Uma entrevista sobre religiões,
exclusões e diferenças,
onde se fala do racismo
que há dentro de cada um

Alvaro Campêlo é professor de Antropologia Social e Antropologia do Desenvolvimento na Universidade Fernando Pessoa, no Porto, e de Antropologia Social no Instituto Superior de Ciências da Saúde, em Gandra. Doutorado em Antropologia das Religiões, na parisiense universidade da Sorbonne, com uma tese sobre o antropólogo francês Michel de Certeau, intitulada a 'Antropologia do Crer', prepara actualmente um trabalho de campo com a seita milenarista os Rebelados, em Cabo Verde. Nesta entrevista, explica de que forma os processos sociais e as práticas inerentes às religiões podem contribuir para a aceitação ou a exclusão da diferença, quais as implicações da radicalização e apropriação do discurso religioso, sem esquecer o papel que estas podem desempenhar na própria resolução dos conflitos.

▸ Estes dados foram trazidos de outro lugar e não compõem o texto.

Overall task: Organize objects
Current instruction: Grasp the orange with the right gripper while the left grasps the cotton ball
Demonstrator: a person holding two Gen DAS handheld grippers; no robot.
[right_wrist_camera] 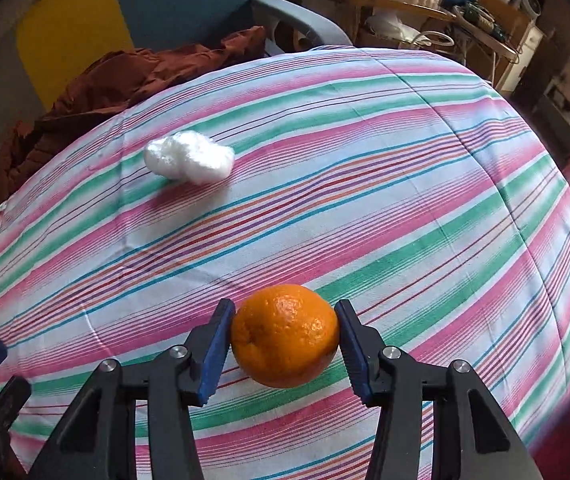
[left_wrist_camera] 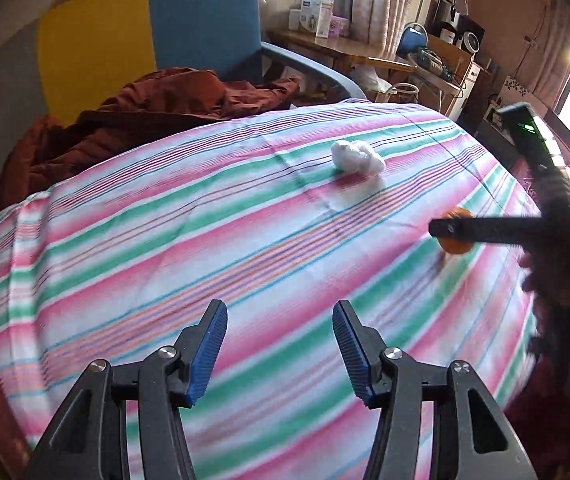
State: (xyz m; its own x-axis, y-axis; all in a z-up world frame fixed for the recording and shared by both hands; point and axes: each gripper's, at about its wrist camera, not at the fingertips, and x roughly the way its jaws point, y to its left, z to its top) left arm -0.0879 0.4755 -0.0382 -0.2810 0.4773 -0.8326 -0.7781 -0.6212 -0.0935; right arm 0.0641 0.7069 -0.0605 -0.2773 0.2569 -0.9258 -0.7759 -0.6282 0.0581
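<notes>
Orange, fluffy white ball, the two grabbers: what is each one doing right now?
orange: between the right gripper's pads, both touching its sides.
white wad: loose on the striped cloth, apart from everything.
right gripper: shut on the orange.
left gripper: open, nothing between its fingers, above the cloth.
brown garment: crumpled at the cloth's far edge.

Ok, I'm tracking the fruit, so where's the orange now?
In the right wrist view the orange sits between the right claw's blue pads on the striped cloth, with the white wad beyond it to the left.
</notes>
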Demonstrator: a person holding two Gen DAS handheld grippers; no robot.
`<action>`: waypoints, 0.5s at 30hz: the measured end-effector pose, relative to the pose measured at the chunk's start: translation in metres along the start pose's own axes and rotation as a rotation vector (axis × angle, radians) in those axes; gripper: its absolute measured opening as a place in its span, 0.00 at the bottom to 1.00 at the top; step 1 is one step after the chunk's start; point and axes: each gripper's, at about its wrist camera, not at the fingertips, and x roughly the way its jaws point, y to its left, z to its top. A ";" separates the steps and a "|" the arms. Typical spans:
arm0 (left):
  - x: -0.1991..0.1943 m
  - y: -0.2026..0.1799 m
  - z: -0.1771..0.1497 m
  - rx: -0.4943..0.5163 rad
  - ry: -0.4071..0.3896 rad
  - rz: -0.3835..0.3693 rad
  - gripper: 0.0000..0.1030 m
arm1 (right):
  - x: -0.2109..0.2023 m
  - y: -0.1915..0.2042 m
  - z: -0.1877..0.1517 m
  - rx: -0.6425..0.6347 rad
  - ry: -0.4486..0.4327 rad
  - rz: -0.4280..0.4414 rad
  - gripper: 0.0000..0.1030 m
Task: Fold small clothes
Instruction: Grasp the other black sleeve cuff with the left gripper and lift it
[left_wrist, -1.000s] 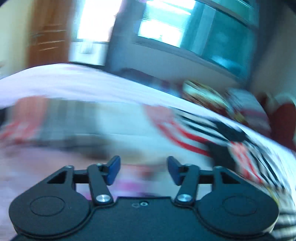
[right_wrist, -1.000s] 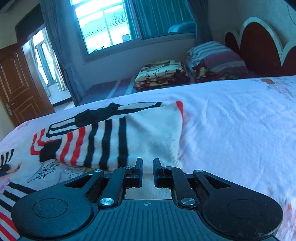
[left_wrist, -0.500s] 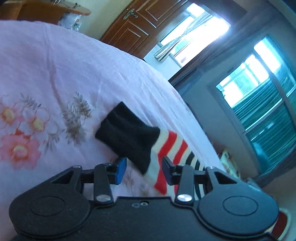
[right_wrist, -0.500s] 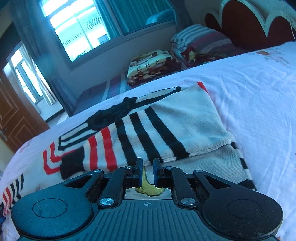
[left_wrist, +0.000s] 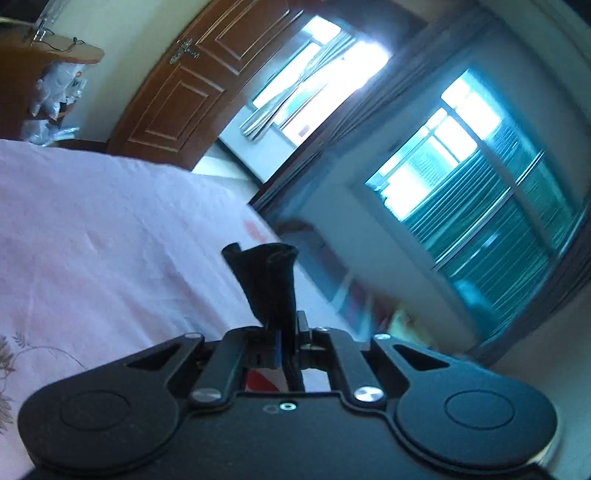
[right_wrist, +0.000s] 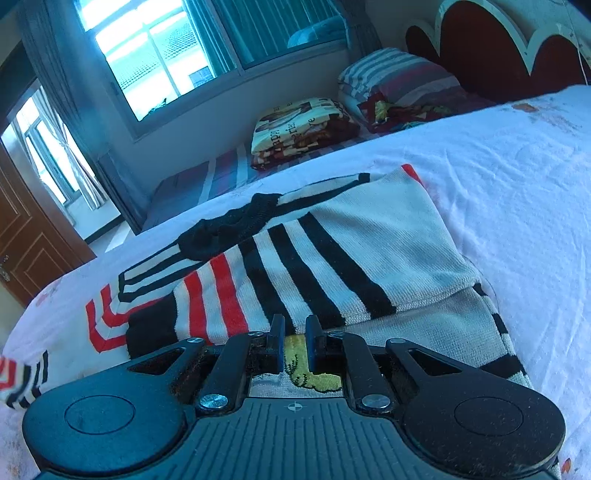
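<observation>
Sweater (right_wrist: 332, 254), striped black/white/red, lies spread on the bed w/ one sleeve already folded across its body; the other sleeve's black cuff (left_wrist: 267, 284) is pinched in your left gripper (left_wrist: 284, 343) and held up off the sheet, standing past the fingertips.

Risks, as I judge them:
- Grip on the cuff looks narrow, only an edge of knit between the closed jaws. Swing it across fast and it could slip out, so the sleeve drops short & bunches.
- Left view is blurred and tilted, so you can't see from there where the sleeve will land. Could end up skewed over the folded sleeve instead of lined up w/ it.
- Pulling the sleeve too hard may drag the whole sweater toward the bed's door-side edge and undo the fold that's already there.
- Right gripper (right_wrist: 294, 345) sits low over the near hem, jaws nearly closed w/ a thin gap, nothing between them that I can see. Can't tell if it's pressing the fabric. If it isn't pinning, nothing anchors the body during the pull.

Position: sweater body is directly ahead of the right gripper, hem just under its fingertips, yellow motif (right_wrist: 317, 376) showing between the finger bases. White-pink sheet (right_wrist: 517, 192) all around it; folded blankets (right_wrist: 303, 129) well apart, beyond the bed's far edge by the window.
</observation>
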 end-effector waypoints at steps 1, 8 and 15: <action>0.015 0.001 -0.005 0.001 0.047 0.058 0.05 | 0.000 -0.003 0.000 0.007 0.000 0.004 0.11; 0.006 -0.045 -0.035 0.133 0.035 0.015 0.05 | -0.004 -0.040 0.011 0.049 -0.027 0.000 0.11; 0.011 -0.176 -0.123 0.377 0.085 -0.163 0.05 | -0.011 -0.075 0.026 0.072 -0.053 0.013 0.11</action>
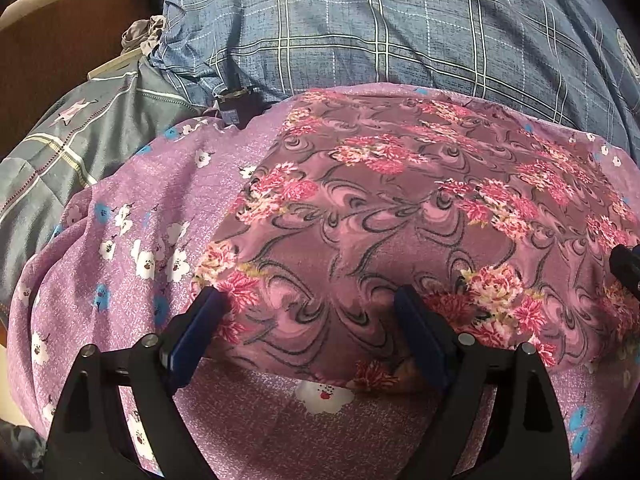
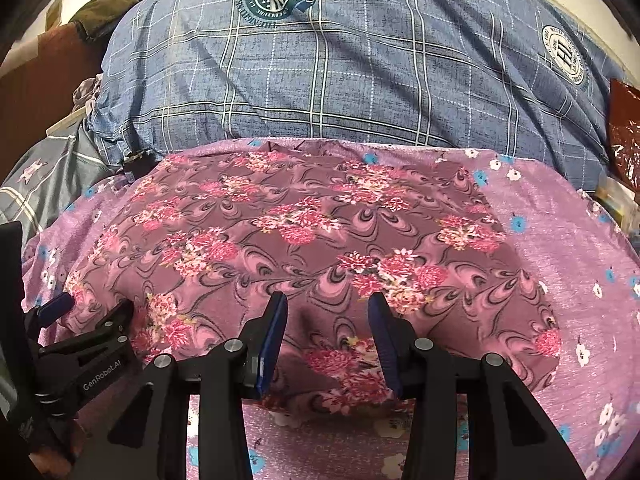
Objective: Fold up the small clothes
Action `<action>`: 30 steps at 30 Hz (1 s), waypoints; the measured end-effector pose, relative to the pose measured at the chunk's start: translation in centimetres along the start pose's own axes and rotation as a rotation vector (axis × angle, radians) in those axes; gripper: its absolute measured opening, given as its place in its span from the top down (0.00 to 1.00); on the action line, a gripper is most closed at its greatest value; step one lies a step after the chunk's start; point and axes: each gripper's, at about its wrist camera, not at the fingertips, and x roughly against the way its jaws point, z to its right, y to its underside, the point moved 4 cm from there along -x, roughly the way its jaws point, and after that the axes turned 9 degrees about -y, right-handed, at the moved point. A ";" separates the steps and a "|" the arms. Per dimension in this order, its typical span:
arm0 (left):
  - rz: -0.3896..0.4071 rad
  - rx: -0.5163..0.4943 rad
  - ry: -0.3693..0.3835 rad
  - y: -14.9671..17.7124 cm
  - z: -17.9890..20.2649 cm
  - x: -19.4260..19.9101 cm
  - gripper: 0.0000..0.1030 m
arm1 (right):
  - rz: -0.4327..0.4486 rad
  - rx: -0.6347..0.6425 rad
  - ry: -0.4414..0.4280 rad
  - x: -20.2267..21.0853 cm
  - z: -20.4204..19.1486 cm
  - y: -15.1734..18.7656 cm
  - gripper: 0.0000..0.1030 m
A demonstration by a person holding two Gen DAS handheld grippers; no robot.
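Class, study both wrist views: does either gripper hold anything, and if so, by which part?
Nothing is held. The left gripper stands wide open over the near edge of the pink floral cloth. The right gripper is partly open over the same edge; no fabric is pinched.

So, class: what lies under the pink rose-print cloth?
The pink rose-print cloth lies on a lilac flowered sheet, visible around its edges. Whatever is beneath its middle is covered.

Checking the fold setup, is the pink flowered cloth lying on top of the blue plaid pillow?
No, the pink flowered cloth lies on the lilac sheet; the blue plaid pillow sits behind it.
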 end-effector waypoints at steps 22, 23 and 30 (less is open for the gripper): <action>0.001 0.017 -0.013 0.0 -0.1 -0.2 0.09 | -0.104 -0.023 0.065 -2.2 2.8 1.5 0.57; -0.005 0.021 -0.007 -0.1 -0.1 -0.2 0.09 | -0.097 -0.019 0.065 -2.2 2.8 1.5 0.57; 0.028 0.148 0.106 -0.2 -2.3 2.3 0.10 | -0.072 -0.045 0.040 -1.4 3.3 1.2 0.57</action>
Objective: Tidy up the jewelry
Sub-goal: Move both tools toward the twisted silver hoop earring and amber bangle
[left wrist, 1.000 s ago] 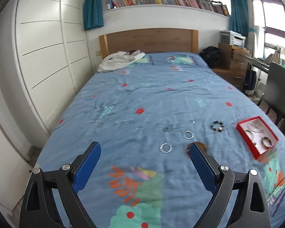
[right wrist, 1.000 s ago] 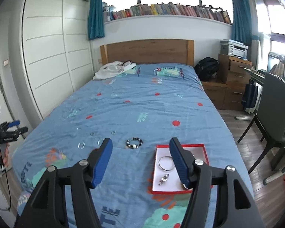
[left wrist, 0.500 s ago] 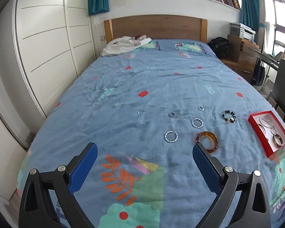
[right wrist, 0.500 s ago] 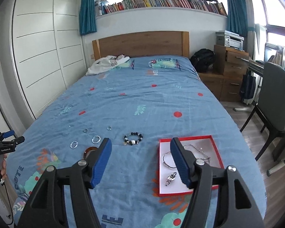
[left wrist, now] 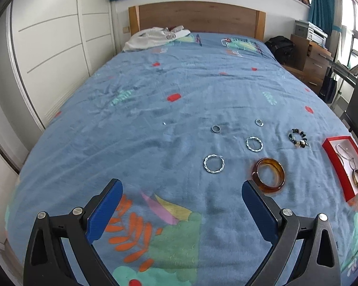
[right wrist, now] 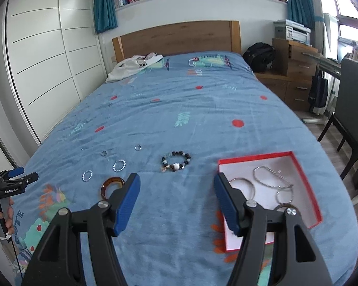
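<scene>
Both grippers have dropped closer to the bed [left wrist: 155, 90]. Left gripper [left wrist: 180, 191], jaws just widened fully, holds nothing; an amber bangle [left wrist: 269, 175] lies beside its right finger. Right gripper [right wrist: 176, 190] is partly open and empty, a beaded bracelet [right wrist: 176, 160] ahead, the red tray [right wrist: 307, 183] of jewelry at right.

The blue patterned bedspread [left wrist: 136, 109] lies bare across its far half and left side. Near the foot, loose silver twisted hoops [left wrist: 213, 164], an amber resin bangle [left wrist: 269, 175] and a dark beaded bracelet [right wrist: 176, 161] dot the way toward the red-rimmed cardboard tray [right wrist: 305, 183].
</scene>
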Demonstrator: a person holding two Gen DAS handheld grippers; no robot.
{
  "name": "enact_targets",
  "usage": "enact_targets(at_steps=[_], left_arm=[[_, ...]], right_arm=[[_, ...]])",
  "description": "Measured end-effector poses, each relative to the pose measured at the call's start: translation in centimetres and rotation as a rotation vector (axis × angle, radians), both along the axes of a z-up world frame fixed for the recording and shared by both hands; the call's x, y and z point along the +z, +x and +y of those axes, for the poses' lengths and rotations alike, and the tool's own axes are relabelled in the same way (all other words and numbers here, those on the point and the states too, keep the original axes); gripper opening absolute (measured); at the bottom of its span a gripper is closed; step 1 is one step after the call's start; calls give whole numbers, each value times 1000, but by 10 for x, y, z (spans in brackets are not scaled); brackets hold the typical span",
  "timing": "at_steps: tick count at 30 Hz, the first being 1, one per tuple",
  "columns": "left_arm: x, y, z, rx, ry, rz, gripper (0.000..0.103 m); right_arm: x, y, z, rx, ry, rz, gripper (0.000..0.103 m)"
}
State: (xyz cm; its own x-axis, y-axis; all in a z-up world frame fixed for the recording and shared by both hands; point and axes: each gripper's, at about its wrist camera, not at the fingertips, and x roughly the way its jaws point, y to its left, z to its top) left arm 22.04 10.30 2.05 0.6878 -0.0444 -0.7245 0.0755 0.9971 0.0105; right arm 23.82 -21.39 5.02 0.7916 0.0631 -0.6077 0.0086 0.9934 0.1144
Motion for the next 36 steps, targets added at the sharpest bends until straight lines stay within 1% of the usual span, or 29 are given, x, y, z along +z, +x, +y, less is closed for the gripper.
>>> enact_targets(at_steps=[6,18,26,36], left_arm=[[-19,14,-6,-16,-15,26,99],[-57,39,-15,-28,-35,80,99],[-65,55,-19,-41,-46,85,99],[-77,74,-28,-71,-44,94,98]], right_arm=[[-26,20,8,1,20,46,63],[-61,50,21,16,49,99,63],[-77,64,30,26,64,119,63],[-85,82,44,35,81,122,63]])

P - Que processos sociais são estudados pelos antropólogos com vista a determinar as implicações dos conteúdos doutrinais das religiões nas relações de aceitação/exclusão das sociedades contemporâneas?

R - Os processos sociais relacionados com a religião que nos interessam analisar, enquanto antropólogos, são não só aqueles que se manifestam através de fundamentalismos ou de marginalização pela religião, mas também as próprias práticas religiosas e a maneira como as pessoas sentem o religioso e, através dele, a própria vida. Interpretamos a religião como um sistema social de organização e de interpretação da própria vida, e, desta forma, preocupamo-nos com o facto dessa integração e organização da vida social levar à exclusão, à marginalização e, por vezes, à incompreensão do 'outro' enquanto entidade religiosa diferente. É isso que nos preocupa particularmente.
No caso do racismo, os fenómenos religiosos ultrapassam a dimensão rácica e constituem-se mais como fenómenos ligados à xenofobia, ao medo de um grupo estranho, que podem ser entendidos enquanto fenómenos étnicos. Ou seja, sendo a etnia um grupo social construído e reflexo de uma história vivida, de alguém que partilha uma memória ou uma origem, identificando-se e comunicando com a diferença através dessa origem, através dessa identidade, o racismo, a xenofobia ou os problemas ligados à religião surgem como uma desconfiança em relação a outros grupos, a outras etnias, que possuem outra visão do mundo.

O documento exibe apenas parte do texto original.